◆ EXERCISE AIM
Write out again, word for word, the lines below from the line that holds "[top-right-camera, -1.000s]" through the line that holds "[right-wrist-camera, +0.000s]", omitting pictures.

◆ SUPPLIED RECORDS
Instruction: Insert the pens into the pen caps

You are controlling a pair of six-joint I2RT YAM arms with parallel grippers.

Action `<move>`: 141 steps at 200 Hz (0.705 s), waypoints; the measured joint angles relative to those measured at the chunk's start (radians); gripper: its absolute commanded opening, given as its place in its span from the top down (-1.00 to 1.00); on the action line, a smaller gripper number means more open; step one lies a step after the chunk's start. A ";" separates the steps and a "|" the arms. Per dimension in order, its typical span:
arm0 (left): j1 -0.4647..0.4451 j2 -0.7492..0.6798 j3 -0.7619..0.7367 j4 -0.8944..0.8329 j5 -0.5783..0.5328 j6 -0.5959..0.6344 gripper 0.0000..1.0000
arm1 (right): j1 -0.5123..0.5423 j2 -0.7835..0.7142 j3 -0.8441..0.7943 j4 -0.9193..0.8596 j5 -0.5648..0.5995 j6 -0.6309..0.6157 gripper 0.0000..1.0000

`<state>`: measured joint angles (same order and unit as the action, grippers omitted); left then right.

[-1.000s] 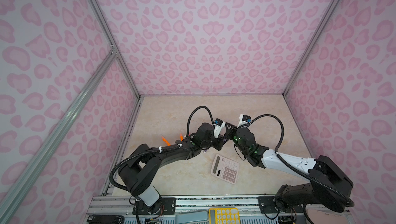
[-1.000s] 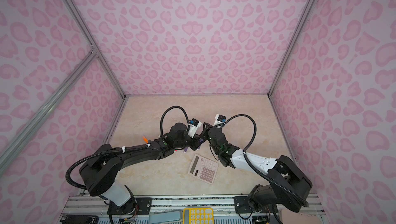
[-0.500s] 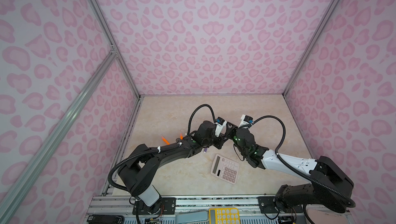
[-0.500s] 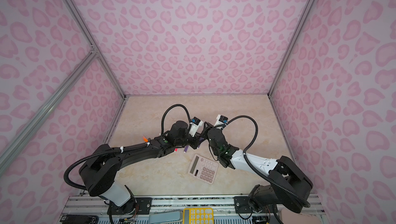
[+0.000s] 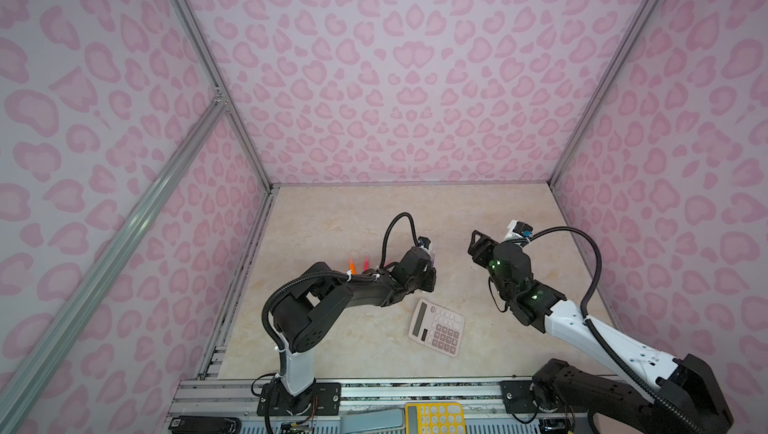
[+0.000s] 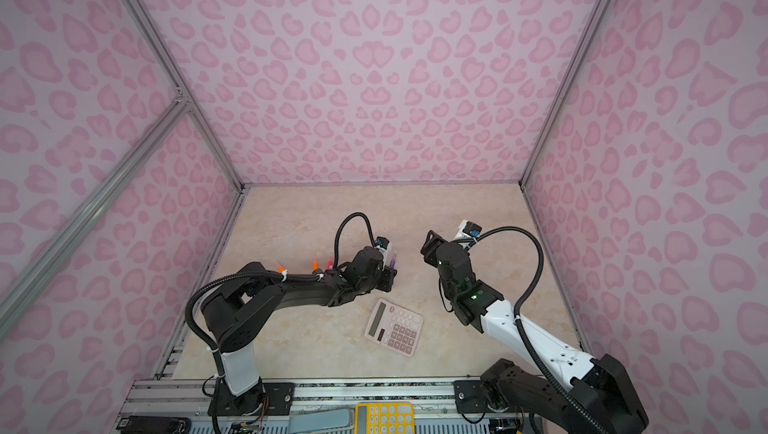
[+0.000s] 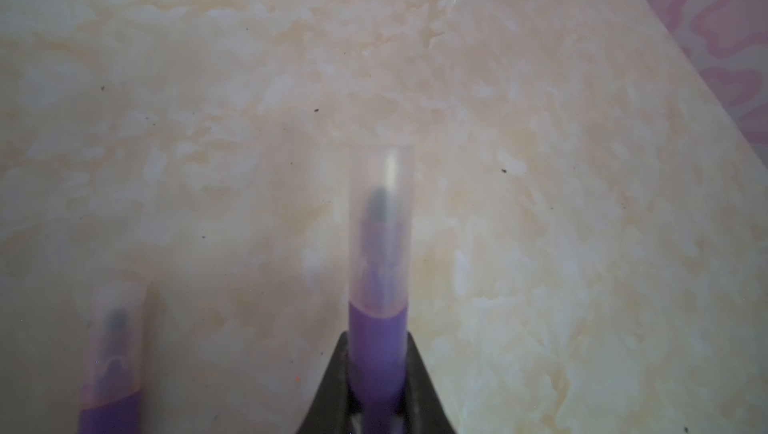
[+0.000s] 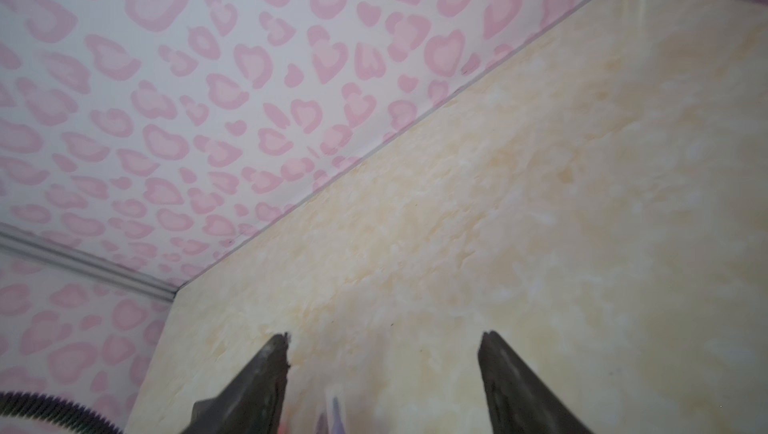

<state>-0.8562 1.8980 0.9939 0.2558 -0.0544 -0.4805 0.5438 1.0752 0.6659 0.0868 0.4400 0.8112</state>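
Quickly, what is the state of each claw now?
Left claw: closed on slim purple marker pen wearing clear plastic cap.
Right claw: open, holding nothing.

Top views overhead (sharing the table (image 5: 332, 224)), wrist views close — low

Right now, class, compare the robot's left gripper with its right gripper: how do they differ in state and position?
The left gripper is shut on a purple pen whose tip sits inside a clear cap; the right gripper is open and grips nothing. The left gripper is close to the orange pen on the table; the right gripper stands well apart from it. Both have dark, tapered fingers.
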 measured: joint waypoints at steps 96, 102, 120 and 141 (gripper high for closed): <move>-0.013 -0.022 0.109 -0.228 -0.100 0.019 -0.96 | -0.264 0.092 -0.144 0.068 0.324 -0.441 -0.52; -0.011 -0.063 0.100 -0.231 -0.112 0.032 -0.96 | -0.276 0.116 -0.149 0.093 0.322 -0.464 -0.51; -0.004 -0.239 0.043 -0.227 -0.166 0.058 -0.96 | -0.291 0.196 -0.163 0.168 0.340 -0.520 -0.51; 0.011 -0.499 -0.071 -0.191 -0.280 0.098 -0.95 | -0.302 0.291 -0.198 0.275 0.361 -0.594 -0.49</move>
<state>-0.8455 1.3994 0.9230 0.0647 -0.3340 -0.3820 0.2417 1.3659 0.4683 0.3618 0.8009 0.2169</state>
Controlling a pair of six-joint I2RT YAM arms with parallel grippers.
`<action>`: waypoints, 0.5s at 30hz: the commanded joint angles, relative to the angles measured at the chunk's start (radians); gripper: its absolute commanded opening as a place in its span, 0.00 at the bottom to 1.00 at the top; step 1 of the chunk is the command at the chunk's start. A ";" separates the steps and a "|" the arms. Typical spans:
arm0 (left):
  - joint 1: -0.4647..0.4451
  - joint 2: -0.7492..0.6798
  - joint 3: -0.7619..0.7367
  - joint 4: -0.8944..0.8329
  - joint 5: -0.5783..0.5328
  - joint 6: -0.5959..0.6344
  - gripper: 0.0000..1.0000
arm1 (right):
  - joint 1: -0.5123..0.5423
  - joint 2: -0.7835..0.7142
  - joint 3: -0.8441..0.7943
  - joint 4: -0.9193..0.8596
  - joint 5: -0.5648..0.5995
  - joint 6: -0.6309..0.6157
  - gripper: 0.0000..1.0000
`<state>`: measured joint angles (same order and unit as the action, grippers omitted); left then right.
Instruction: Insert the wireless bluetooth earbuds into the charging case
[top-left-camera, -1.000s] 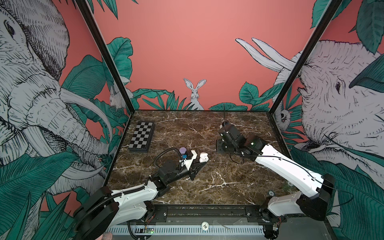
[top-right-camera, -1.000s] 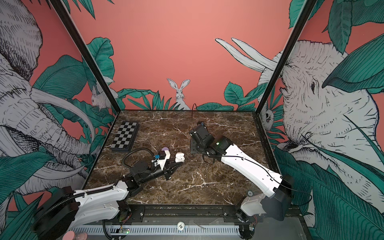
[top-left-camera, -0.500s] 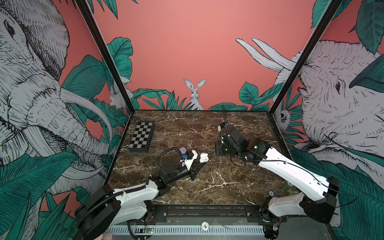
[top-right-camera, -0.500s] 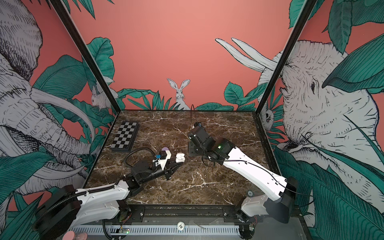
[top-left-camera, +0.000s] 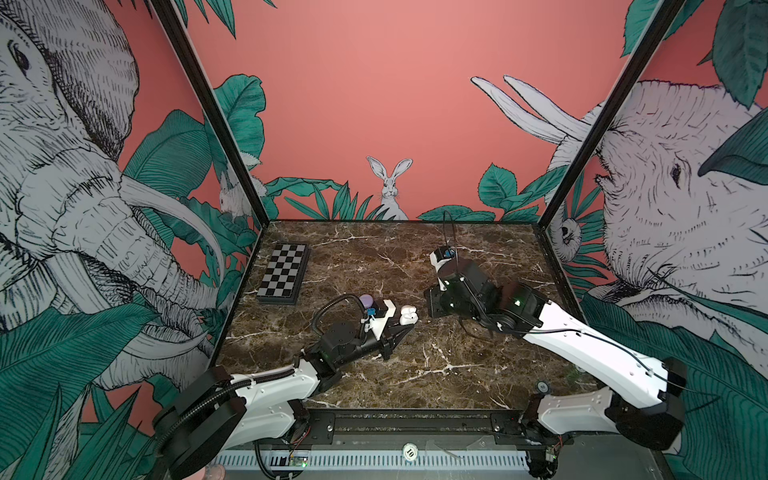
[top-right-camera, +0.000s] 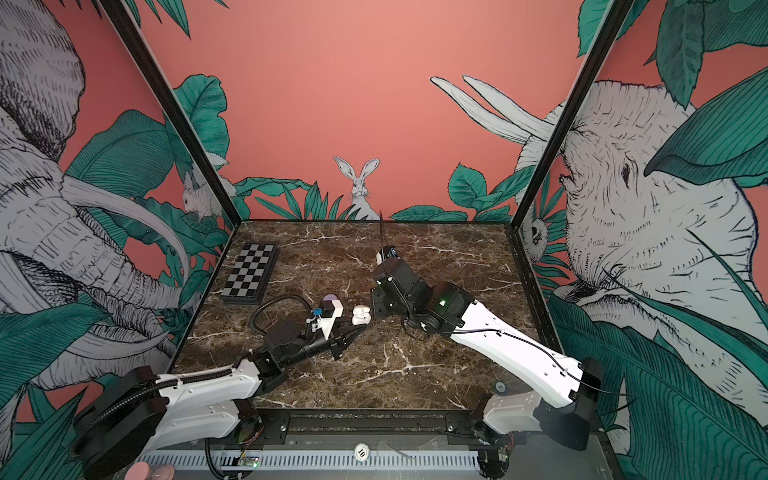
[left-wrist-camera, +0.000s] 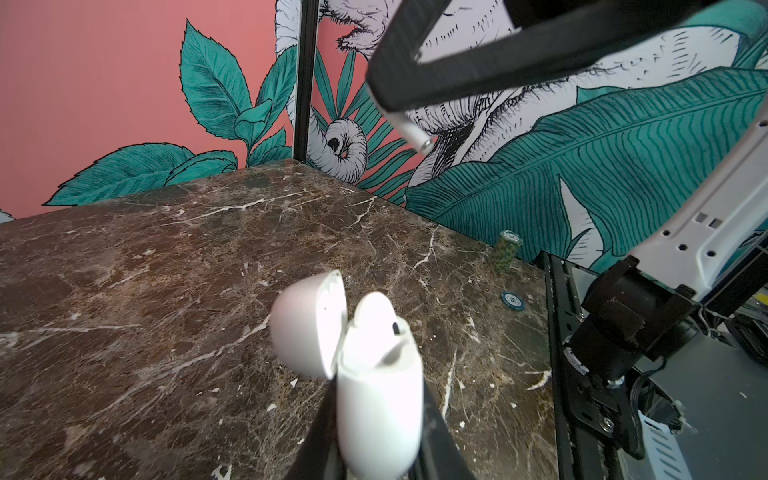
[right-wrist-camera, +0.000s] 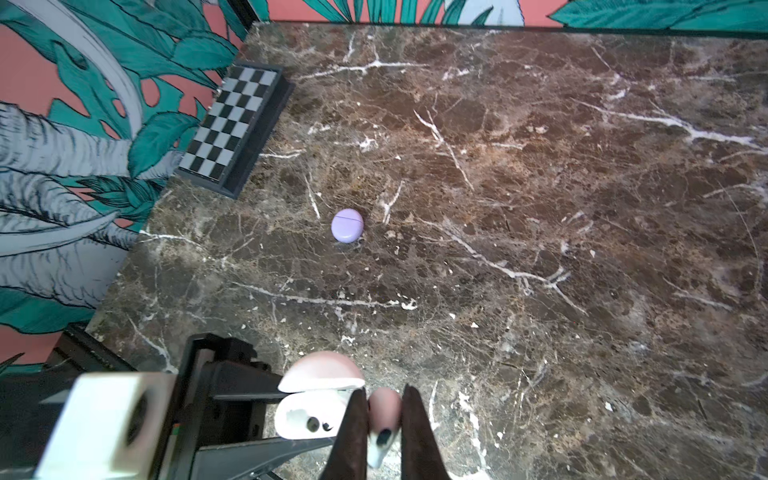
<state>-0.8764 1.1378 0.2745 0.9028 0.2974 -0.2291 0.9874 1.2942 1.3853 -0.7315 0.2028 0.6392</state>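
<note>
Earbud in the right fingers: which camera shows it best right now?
Right wrist view: the earbud fills the gap between the right gripper's fingers, beside the open case. The left wrist view shows only its stem poking out. In both top views it cannot be made out.

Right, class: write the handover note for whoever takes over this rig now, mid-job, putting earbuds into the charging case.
Left gripper: shut on the white case, lid open.
Right gripper: shut on a white earbud, close beside the case's open mouth.
Done: another earbud looks seated in the white case. The lilac case lies closed on the table; no lilac earbuds in view.
Left: seat the held earbud, probably then close the lid.
</note>
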 joint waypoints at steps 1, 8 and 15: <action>-0.006 0.009 0.023 0.069 -0.003 -0.037 0.00 | 0.023 -0.021 -0.021 0.072 0.016 -0.019 0.00; -0.006 0.015 0.032 0.106 -0.006 -0.067 0.00 | 0.053 -0.027 -0.058 0.138 0.011 -0.022 0.00; -0.006 0.033 0.037 0.147 0.007 -0.107 0.00 | 0.075 -0.017 -0.066 0.176 0.016 -0.026 0.00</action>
<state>-0.8764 1.1675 0.2878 0.9798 0.2966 -0.3031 1.0496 1.2800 1.3205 -0.6159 0.2028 0.6235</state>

◆ ANSWER BELOW
[top-right-camera, -1.000s] 
[top-left-camera, -0.500s] 
[top-right-camera, -0.500s] 
[top-left-camera, +0.000s] 
[top-right-camera, +0.000s] 
[left-wrist-camera, +0.000s] 
[right-wrist-camera, +0.000s] 

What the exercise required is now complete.